COLUMBUS, Ohio (WCMH) — Starting next week, metal detector screenings will be taking place at random Columbus City Schools.
According to a release from CCS, when a school building is randomly selected, all students at that school will undergo a metal detector screening.
The district emphasized the screenings will not be conducted by law enforcement and listed three reasons behind the screenings:
- Detect weapon possession
- Deter the act of bringing weapons onto school campuses
- Reduce the potential for violent incidents
If a student is found to be in possession of an item that is a violation of district or school policy, the item may be confiscated, and the student could be subject to disciplinary action.
“Whenever possible, if contraband is observed during a screening, then searches will be
conducted in locations that do not expose students or other persons being searched to the
view of the general student body population, particularly to the view of those who are not
subjected to search,” the release reads.
Any student who refuses to the screening, or a search when contraband is observed, could face disciplinary action.
Also, any person at the building who refuses a search will be escorted off campus.
The move comes just a week after a student was stabbed at Northland High School, according to the Columbus Division of Police. Since the beginning of 2022, there have been at least four occasions in which students were found with guns at CCS high schools, based on police reports and NBC4 reporting.
“Very few are choosing drastic measures to solve their problems, and it doesn’t just stay on the streets,” said Regina Fuentes, a teacher at Eastmoor Academy High School and spokesperson for the Columbus Education Association. “As it comes into the schools and we have to acknowledge it’s a problem and we have to address it somehow.
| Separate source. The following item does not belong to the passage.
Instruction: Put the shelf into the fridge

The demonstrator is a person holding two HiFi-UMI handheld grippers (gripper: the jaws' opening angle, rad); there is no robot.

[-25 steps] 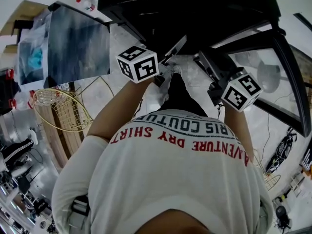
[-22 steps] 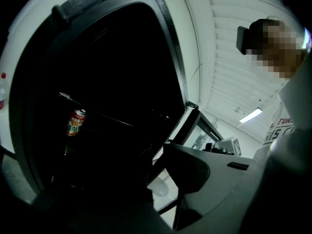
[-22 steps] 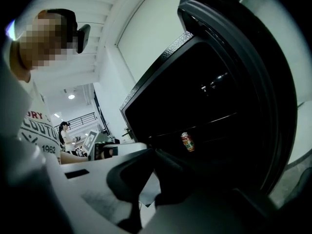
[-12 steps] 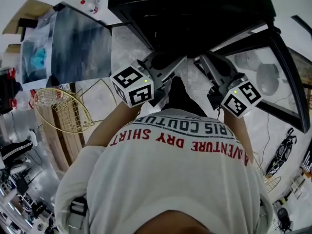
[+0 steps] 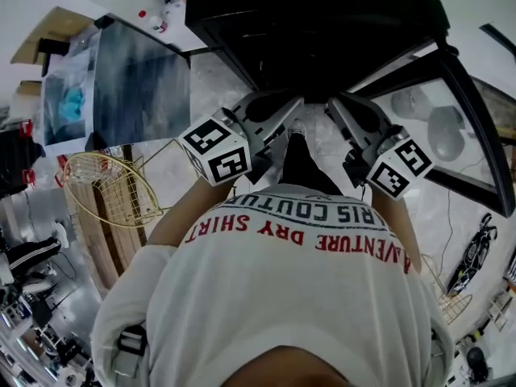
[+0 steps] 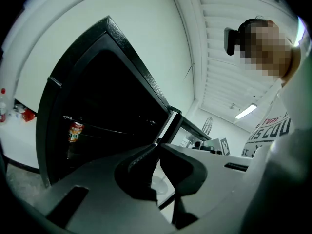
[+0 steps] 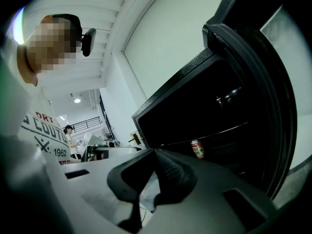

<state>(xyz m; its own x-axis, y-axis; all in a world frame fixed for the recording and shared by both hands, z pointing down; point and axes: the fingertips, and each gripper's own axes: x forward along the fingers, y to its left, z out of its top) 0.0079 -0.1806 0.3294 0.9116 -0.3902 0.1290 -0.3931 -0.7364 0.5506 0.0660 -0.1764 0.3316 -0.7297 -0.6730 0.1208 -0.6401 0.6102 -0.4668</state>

This may not be the best way to address it but at least it’s a step in the right direction.”
“It’s a reality, it’s a real thing that’s happening and everyone that’s involved is concerned, rightfully so,” Fuentes said.
A district spokesperson said the metal detector wands have been used at sporting events since the fall.
Students said seeing them at school will probably take some getting used to.
“I feel like it will make school safer, but I feel like kids will still do it outside of school anyway,” Mykekila Dean, a freshman CCS student, said.
Mike Dean, Mykekila’s father, said the move by the district will likely keep more weapons out of schools but also said it’s sad it has gotten to this point.
“Over the past year we’ve probably heard several different threats and we get the alerts, and as a parent, that’s scary,” he said.
“It’s sad that we’ve got to come to this for sure. It shouldn’t be like this. Shouldn’t be like this, but it is what it is.”